On Tuesday, Republican presidential candidate Donald Trump proposed that all Muslims should be banned from entering the United States “until our country’s representatives can figure out what is going on.” This is not a departure from Trump’s earlier rhetoric but its logical conclusion—but what logic is that, exactly?

This notion that something is going on is one that Trump has returned to repeatedly in media appearances and at campaign events. Often, he will knowingly and conspiratorially raise one or both of his ample and grotesque eyebrows. Something is going on, and you and I both know what it is, even if we can’t say it out loud.

What Trump does better than anyone, though, is to make the most blustering of statements sound substantial to someone who might not know better, referring to evidence that seems rational and empirical even if it is not actually so. (Here we should set aside whatever qualms we might have about the idea that these values are even meaningful in as chaotic a context as a presidential election.)

In his statement, Trump says:

According to Pew Research, among others, there is great hatred towards Americans by large segments of the Muslim population.

Now, despite his obsession with polls and crowd attendance, Trump does not actually say what he means. And actually, as the Washington Post points out, this may be because such Pew Research does not exist.

In 2011, 81 percent of Muslim Americans said that suicide bombings and other forms of violence against civilians are never justified. In November, Pew Research found that people in 11 countries with significant Muslim populations overwhelmingly expressed negative views of ISIS.

Nevertheless, Trump continues:

Most recently, a poll from the Center for Security Policy released data showing “25% of those polled agreed that violence against Americans here in the United States is justified as a part of the global jihad” and 51% of those polled “agreed that Muslims in America should have the choice of being governed according to Shariah.”

The poll Trump is citing here was released just this summer, The Intercept reports, at which point the Bridge Initiative at Georgetown University did a little digging and found that the poll had been conducted as a “non-probability based, opt-in online survey.” That is to say: it is unscientific and has no statistical validity.

The organization that commissioned the poll, the Center for Security Policy, has wound in and out of favor in the Republican establishment. In 2011, its founder, Frank Gaffney Jr., was banished from the Conservative Political Action Committee after claiming that two CPAC board members—including Grover Norquist!—were secretly working for the Muslim Brotherhood.

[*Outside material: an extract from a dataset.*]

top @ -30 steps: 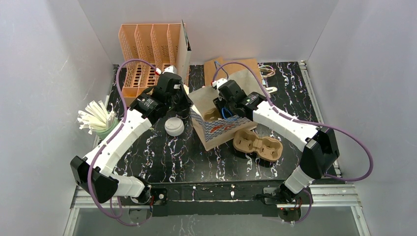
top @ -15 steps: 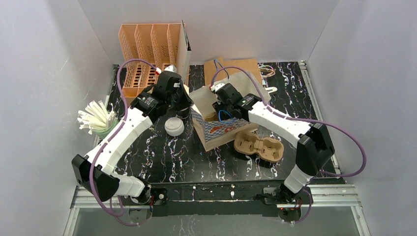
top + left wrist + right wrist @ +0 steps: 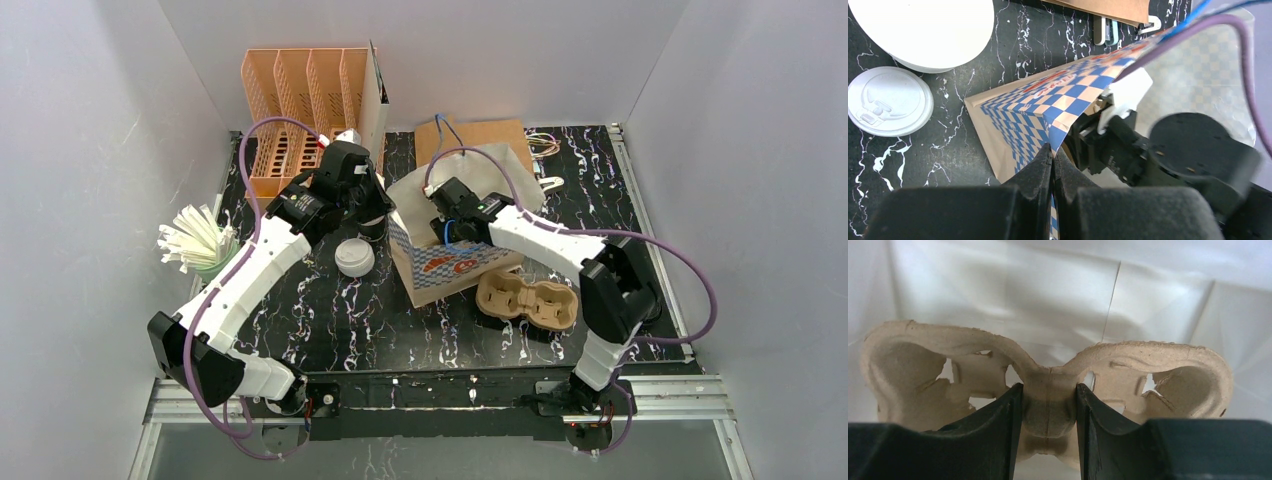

Gaffney, who the Southern Poverty Law Center classifies as an anti-Muslim extremist, is obsessed with what he calls “civilizational jihad” or “creeping Sharia.”

“We’re witnessing not just the violent kind of jihad that these Islamists believe God compels them to engage in, but also, where they must for tactical reasons, a more stealthy kind, or civilizational jihad as the Muslim Brotherhood calls it,” Gaffney told Newsmax in 2011. “We’re witnessing that playing out, not only in places in the Middle East but also in Europe, in Australia, in Canada and here in the United States as well.”

Later that year, he proposed on the Center for Security Policy’s website the need for a new and improved House Un-American Activities Committee, but for jihadi sympathizers. “Such a panel needs a mandate to investigate in particular the extent to which the Obama administration’s anti-American activities reflect the success of the toxic Muslim Brotherhood (MB or Ikhwan) in penetrating and subverting both U.S. government agencies and civil institutions.”

After a few years in exile, Gaffney—who believes that Clinton aide Huma Abedin may be a Muslim Brotherhood operative—and the Center for Security Policy returned to the fold, under Ted Cruz’s aegis. Last year, the Center was not only back at CPAC but was listed as a contributing sponsor.

In September, the Center for Security Policy put out an ebook called “Cut Down the Black Flag: A Plan to Defeat the Islamic State,” which, according to a National Security Network policy brief on Islamaphobic and anti-refugee politics, cites Wikipedia extensively.

“The civilization jihadists do a better job of blending in and are subverting our culture from within,” the CSP report reads. “They are part of the same enemy [as the Islamic State and other terrorist groups] and even more insidious as they do not proclaim their goals openly.”

At a campaign event in South Carolina on Tuesday, Trump sang the praises of the “very highly respected” Center for Security Policy as he read through his policy proposal to bar Muslims from entering the United States. “I know them, actually,” he said, smiling and showing his teeth.